### [WHAT THE TASK REQUIRES]
The exact lines of the listing, from its first through the line that contains "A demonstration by", are to make up the answer, and pictures are to be left out.

RECORDED INFORMATION section start

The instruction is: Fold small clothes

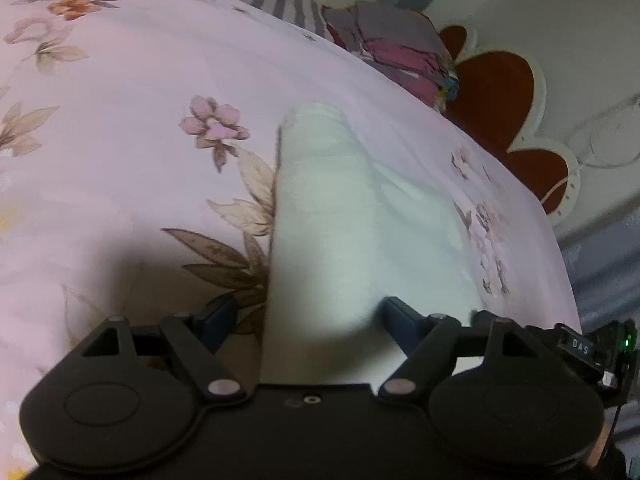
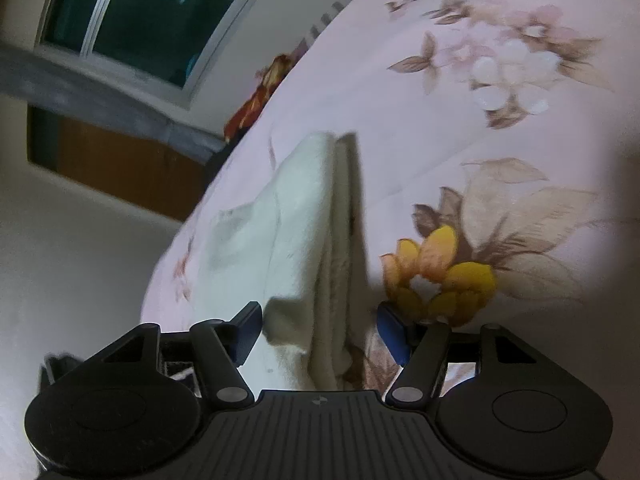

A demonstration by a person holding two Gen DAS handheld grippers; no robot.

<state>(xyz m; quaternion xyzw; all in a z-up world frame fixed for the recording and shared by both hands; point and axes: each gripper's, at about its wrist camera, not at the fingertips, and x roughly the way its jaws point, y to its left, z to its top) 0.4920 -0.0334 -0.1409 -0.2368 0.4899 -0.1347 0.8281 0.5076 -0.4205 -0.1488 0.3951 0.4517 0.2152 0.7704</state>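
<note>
The white cloth is laid lengthwise on the flowered bedsheet, already doubled over by the look of it. Both the left gripper and right gripper are held spread, the cloth's near end between the fingers but not pinched. Probably best if both near corners are caught evenly, all layers together, before anything gets lifted.

A bed covered by a pale pink floral sheet carries a folded white cloth near its edge. At the far end lie a striped cloth and a patterned bundle.
</note>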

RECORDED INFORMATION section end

### [SOLUTION TO THIS EXERCISE]
The instruction is: Fold small clothes


A demonstration by a person holding two Gen DAS handheld grippers; no robot.

That is the entire output.